PROBLEM TO WORK ON:
Retype all of the lines below with no changes.

-- RECORDED DATA follows --

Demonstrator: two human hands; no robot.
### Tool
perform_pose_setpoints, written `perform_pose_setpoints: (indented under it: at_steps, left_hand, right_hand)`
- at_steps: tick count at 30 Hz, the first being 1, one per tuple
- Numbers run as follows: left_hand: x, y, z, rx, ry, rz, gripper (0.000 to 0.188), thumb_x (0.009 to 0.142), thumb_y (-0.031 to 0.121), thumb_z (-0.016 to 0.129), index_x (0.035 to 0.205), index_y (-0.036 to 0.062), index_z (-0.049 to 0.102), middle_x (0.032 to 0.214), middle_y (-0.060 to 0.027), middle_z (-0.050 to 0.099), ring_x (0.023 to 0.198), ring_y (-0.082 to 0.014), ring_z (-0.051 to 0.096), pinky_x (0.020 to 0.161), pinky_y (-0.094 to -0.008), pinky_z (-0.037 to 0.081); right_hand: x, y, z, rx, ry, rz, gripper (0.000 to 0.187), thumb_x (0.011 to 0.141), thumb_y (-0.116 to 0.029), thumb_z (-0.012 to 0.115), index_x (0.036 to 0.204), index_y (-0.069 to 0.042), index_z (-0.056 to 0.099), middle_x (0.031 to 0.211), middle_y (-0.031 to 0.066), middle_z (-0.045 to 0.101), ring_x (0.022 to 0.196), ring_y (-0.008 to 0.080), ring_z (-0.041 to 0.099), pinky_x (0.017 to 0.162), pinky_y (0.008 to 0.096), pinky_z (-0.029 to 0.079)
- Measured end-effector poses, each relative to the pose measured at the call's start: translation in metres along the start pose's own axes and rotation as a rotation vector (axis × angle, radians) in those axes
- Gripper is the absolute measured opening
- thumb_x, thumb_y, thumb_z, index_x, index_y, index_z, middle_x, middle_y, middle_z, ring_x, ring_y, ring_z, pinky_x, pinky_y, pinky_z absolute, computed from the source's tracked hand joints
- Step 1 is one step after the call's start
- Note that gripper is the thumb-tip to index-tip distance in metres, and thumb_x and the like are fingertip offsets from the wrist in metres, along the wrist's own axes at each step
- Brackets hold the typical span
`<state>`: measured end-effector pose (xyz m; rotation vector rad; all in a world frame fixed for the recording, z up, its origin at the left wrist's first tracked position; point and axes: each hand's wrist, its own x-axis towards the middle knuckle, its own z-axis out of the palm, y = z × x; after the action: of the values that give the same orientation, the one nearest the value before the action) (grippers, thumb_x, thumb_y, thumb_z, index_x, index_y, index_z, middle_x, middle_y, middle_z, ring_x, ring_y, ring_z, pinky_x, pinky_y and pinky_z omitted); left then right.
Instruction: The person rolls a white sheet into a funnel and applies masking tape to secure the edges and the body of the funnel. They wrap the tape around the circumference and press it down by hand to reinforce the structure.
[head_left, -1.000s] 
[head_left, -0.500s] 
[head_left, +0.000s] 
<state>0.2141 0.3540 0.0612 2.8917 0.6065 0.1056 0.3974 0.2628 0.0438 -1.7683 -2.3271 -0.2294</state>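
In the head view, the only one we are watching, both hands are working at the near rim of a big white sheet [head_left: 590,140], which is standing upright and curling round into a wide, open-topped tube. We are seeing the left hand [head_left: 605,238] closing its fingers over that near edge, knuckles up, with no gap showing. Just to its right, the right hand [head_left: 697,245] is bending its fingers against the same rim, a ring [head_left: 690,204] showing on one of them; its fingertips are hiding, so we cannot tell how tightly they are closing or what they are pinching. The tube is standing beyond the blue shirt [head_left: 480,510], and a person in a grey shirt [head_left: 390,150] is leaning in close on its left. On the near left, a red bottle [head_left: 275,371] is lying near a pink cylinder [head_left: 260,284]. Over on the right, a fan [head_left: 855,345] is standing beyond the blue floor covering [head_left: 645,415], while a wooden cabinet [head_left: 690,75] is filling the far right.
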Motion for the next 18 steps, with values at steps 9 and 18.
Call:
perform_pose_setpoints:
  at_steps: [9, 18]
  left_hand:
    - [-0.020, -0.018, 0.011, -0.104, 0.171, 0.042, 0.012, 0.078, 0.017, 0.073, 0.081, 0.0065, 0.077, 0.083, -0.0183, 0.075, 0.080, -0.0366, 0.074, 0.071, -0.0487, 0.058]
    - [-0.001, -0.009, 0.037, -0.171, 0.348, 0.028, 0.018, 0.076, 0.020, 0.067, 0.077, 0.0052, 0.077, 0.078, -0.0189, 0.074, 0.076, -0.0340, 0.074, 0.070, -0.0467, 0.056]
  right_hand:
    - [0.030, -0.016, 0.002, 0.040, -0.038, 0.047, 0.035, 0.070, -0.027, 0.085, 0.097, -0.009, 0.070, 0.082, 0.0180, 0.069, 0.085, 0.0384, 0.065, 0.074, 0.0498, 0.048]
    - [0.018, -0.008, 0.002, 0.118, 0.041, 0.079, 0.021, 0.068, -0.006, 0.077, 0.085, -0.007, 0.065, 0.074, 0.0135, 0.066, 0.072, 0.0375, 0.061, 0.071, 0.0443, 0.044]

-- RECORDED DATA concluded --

WRITTEN SOLUTION:
Demonstrator: two human hands; no robot.
### Tool
perform_pose_setpoints, written `perform_pose_setpoints: (indented under it: at_steps, left_hand, right_hand)`
- at_steps: tick count at 30 Hz, the first being 1, one per tuple
- Numbers run as follows: left_hand: x, y, z, rx, ry, rz, gripper (0.000 to 0.188), thumb_x (0.009 to 0.142), thumb_y (-0.031 to 0.121), thumb_z (-0.016 to 0.129), index_x (0.035 to 0.205), index_y (-0.036 to 0.062), index_z (-0.049 to 0.102), middle_x (0.032 to 0.214), middle_y (-0.060 to 0.027), middle_z (-0.050 to 0.099), ring_x (0.023 to 0.198), ring_y (-0.082 to 0.014), ring_z (-0.051 to 0.096), pinky_x (0.020 to 0.161), pinky_y (-0.094 to -0.008), pinky_z (-0.037 to 0.081); right_hand: x, y, z, rx, ry, rz, gripper (0.000 to 0.187), thumb_x (0.011 to 0.141), thumb_y (-0.116 to 0.029), thumb_z (-0.012 to 0.115), index_x (0.036 to 0.204), index_y (-0.069 to 0.042), index_z (-0.056 to 0.099), middle_x (0.031 to 0.211), middle_y (-0.031 to 0.066), middle_z (-0.045 to 0.101), ring_x (0.022 to 0.196), ring_y (-0.008 to 0.080), ring_z (-0.041 to 0.099), pinky_x (0.017 to 0.162), pinky_y (0.008 to 0.096), pinky_z (-0.029 to 0.079)
- Measured end-effector poses, each relative to the pose measured at the call's start: translation in metres along the start pose's own axes and rotation as a rotation vector (axis × angle, radians) in those axes
- Gripper is the absolute measured opening
- thumb_x, thumb_y, thumb_z, index_x, index_y, index_z, middle_x, middle_y, middle_z, ring_x, ring_y, ring_z, pinky_x, pinky_y, pinky_z absolute, computed from the source's tracked hand joints
- Step 1 is one step after the call's start
- Note that gripper is the thumb-tip to index-tip distance in metres, and thumb_x and the like are fingertip offsets from the wrist in metres, along the wrist's own axes at each step
- Brackets hold the typical span
`<state>`: measured end-effector pose (xyz m; rotation vector rad; all in a world frame fixed for the recording, z up, its origin at the left wrist's first tracked position; point and axes: each hand's wrist, its own x-axis towards the middle knuckle, its own z-axis out of the palm, y = z × x; after the action: of the values that give the same orientation, the one nearest the value before the action) (grippers, thumb_x, thumb_y, thumb_z, index_x, index_y, index_z, middle_x, middle_y, middle_z, ring_x, ring_y, ring_z, pinky_x, pinky_y and pinky_z omitted); left then right.
Instruction: The person rolls a white sheet into a funnel and applies masking tape to secure the edges and the body of the funnel. They wrap the tape around the circumference and press it down by hand to reinforce the structure.
[head_left, -1.000s] 
[head_left, -0.500s] 
[head_left, +0.000s] 
<state>0.2141 0.3540 0.0612 2.8917 0.6065 0.1056 0.3974 0.2628 0.0438 -1.7683 -2.3271 -0.2294</state>
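In the head view, the only one we are watching, both hands are working at the near rim of a big white sheet [head_left: 590,140], which is standing upright and curling round into a wide, open-topped tube. We are seeing the left hand [head_left: 605,238] closing its fingers over that near edge, knuckles up, with no gap showing. Just to its right, the right hand [head_left: 697,245] is bending its fingers against the same rim, a ring [head_left: 690,204] showing on one of them; its fingertips are hiding, so we cannot tell how tightly they are closing or what they are pinching. The tube is standing beyond the blue shirt [head_left: 480,510], and a person in a grey shirt [head_left: 390,150] is leaning in close on its left. On the near left, a red bottle [head_left: 275,371] is lying near a pink cylinder [head_left: 260,284]. Over on the right, a fan [head_left: 855,345] is standing beyond the blue floor covering [head_left: 645,415], while a wooden cabinet [head_left: 690,75] is filling the far right.
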Motion for the next 18 steps, with values at steps 9 and 18.
Call:
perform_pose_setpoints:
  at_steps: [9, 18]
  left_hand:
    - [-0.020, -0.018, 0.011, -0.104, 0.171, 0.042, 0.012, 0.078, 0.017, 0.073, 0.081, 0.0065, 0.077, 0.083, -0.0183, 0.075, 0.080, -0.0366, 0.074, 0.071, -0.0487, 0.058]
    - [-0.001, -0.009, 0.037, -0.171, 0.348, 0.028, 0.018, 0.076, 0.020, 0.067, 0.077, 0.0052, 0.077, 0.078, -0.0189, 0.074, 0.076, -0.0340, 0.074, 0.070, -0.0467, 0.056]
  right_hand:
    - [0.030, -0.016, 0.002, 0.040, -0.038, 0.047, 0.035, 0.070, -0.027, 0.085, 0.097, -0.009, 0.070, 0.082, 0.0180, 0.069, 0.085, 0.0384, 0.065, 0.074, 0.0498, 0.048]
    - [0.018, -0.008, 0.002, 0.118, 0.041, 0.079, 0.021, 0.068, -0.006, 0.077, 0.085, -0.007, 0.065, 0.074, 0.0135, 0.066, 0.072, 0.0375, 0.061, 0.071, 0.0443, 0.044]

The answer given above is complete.